Entries taken from a collection:
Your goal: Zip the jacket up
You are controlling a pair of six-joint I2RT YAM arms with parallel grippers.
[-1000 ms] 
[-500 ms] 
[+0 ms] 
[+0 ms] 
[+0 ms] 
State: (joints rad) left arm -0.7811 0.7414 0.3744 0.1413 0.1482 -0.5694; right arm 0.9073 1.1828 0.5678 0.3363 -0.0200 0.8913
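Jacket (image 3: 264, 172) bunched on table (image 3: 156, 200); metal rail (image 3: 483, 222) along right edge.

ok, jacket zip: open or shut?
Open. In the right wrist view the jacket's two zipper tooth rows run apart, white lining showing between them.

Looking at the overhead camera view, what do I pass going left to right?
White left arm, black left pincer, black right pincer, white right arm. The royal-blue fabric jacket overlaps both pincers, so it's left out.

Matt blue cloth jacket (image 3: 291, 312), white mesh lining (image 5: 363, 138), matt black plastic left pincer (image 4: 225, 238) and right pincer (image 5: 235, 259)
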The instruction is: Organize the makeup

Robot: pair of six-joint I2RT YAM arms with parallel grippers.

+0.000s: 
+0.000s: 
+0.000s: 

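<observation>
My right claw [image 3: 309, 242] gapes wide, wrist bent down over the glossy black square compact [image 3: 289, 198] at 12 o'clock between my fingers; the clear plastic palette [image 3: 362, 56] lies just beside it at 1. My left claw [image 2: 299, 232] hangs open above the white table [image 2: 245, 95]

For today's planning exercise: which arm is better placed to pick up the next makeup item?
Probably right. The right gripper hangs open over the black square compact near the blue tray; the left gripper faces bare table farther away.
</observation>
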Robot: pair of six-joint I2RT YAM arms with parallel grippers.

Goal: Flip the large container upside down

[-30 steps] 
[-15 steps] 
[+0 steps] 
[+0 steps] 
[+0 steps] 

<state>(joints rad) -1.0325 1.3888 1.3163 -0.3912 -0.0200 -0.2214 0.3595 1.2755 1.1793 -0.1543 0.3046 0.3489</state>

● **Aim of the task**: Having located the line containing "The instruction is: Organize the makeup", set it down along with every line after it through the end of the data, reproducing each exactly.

● **Exercise response**:
The instruction is: Organize the makeup

Robot: pair of six-joint I2RT YAM arms with parallel grippers.

+0.000s: 
+0.000s: 
+0.000s: 

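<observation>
My right claw [image 3: 309, 242] gapes wide, wrist bent down over the glossy black square compact [image 3: 289, 198] at 12 o'clock between my fingers; the clear plastic palette [image 3: 362, 56] lies just beside it at 1. My left claw [image 2: 299, 232] hangs open above the white table [image 2: 245, 95]

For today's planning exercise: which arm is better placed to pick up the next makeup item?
Probably right. The right gripper hangs open over the black square compact near the blue tray; the left gripper faces bare table farther away.
</observation>
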Robot: pair of six-joint I2RT YAM arms with parallel grippers.

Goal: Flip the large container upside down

[-30 steps] 
[-15 steps] 
[+0 steps] 
[+0 steps] 
[+0 steps] 

<state>(joints rad) -1.0325 1.3888 1.3163 -0.3912 -0.0200 -0.2214 0.3595 1.2755 1.1793 -0.1543 0.3046 0.3489</state>

The answer has been written out in full.